うちは家族5人だけど、それにしても量が多い気がする。
「あらあら、そんな部屋着なんか着て。もうちょっとマシなのあるでしょう」
お母さんはコンロにかけた鍋をかき回しながら、ボクを見るなりそう言った。
「え・・・?何で・・・」
「美影が買って来た服あるでしょう」
「あれ全部レディースだよ。ボクが着れるわけないじゃん」
「美影とサイズ同じなんだから、ぴったりでしょ」
「そうじゃなくて・・・」
男だからレディースの服なんか着ないって言ってるのに。
美影ちゃんは仕事柄、色んな服を着るので、気に入ったものは全部、ボクとお揃いで買い取ってくる。

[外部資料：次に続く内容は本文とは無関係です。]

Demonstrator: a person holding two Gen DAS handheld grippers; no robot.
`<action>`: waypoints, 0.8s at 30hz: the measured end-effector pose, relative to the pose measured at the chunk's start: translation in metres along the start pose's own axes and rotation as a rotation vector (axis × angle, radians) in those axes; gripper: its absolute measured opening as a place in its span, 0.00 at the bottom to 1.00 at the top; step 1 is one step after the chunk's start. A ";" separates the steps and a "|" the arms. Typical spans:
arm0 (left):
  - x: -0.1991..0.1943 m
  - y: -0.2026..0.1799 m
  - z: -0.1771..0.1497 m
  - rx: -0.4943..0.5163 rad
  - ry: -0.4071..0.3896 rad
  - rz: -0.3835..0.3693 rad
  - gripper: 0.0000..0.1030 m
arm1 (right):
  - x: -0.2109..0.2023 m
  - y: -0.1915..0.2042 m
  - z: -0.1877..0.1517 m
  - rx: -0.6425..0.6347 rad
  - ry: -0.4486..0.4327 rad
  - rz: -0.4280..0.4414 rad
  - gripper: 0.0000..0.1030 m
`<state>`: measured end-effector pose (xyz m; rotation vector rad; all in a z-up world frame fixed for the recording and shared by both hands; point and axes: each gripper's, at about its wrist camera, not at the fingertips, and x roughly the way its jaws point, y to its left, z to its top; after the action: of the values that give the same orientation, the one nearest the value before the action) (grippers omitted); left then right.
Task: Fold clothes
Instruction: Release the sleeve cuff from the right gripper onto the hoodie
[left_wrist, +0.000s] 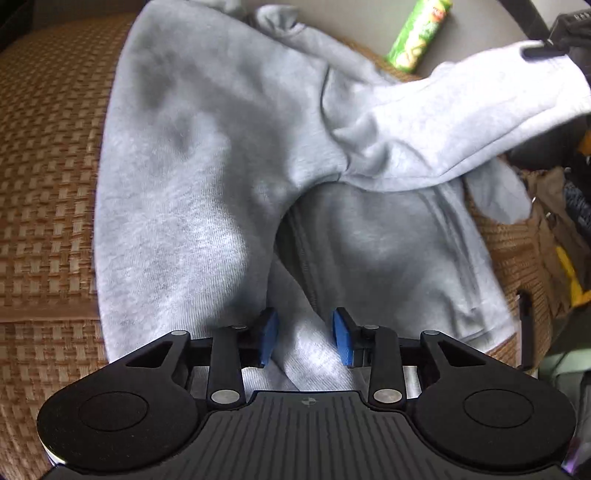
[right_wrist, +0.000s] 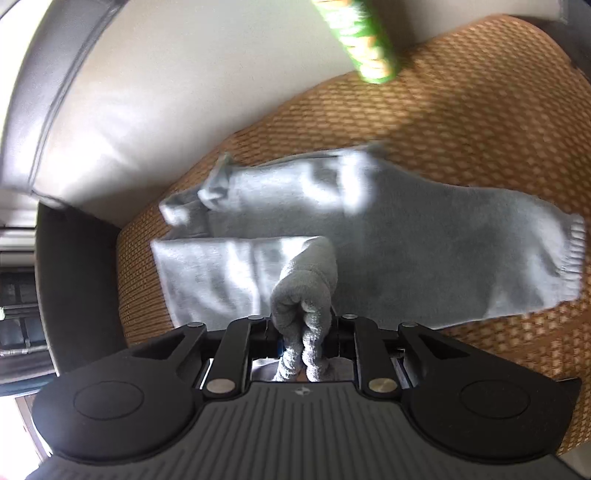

パンツスタイルにしてくれるけど、でもレディースだから、ウエストがしぼられていたり、切り返しがあったり、デザインが可愛い。
ボクが着たら変じゃん・・・でも・・悠貴さんは可愛いって言ってくれるかも・・・。
ちょっとそんなことを考えてしまった時、リビングの方から元気のいい声が響いた。
「ただいまぁ!!薫は?」
「ただいま」
美影(みえい)ちゃんと魅華(みか)ちゃんの声。
どうやら二人で出かけていたらしい。
ずっと寝てたから、全然知らなかった。
ボクはキッチンからリビングに移動して、
「お帰り。一緒に買い物してたの?」
と訊(き)いた。
二人ともきちんとお化粧をして、黒と白のコートを着て対照的な感じでまとめている。
美影ちゃんはいつものように可愛い系で、魅華ちゃんは綺麗系。
ファッションに全く精通していないボクには、そのくらいしかわからない。
二人は両手に色んな紙袋を下げているから、恐らく買い物をして来たのだろう。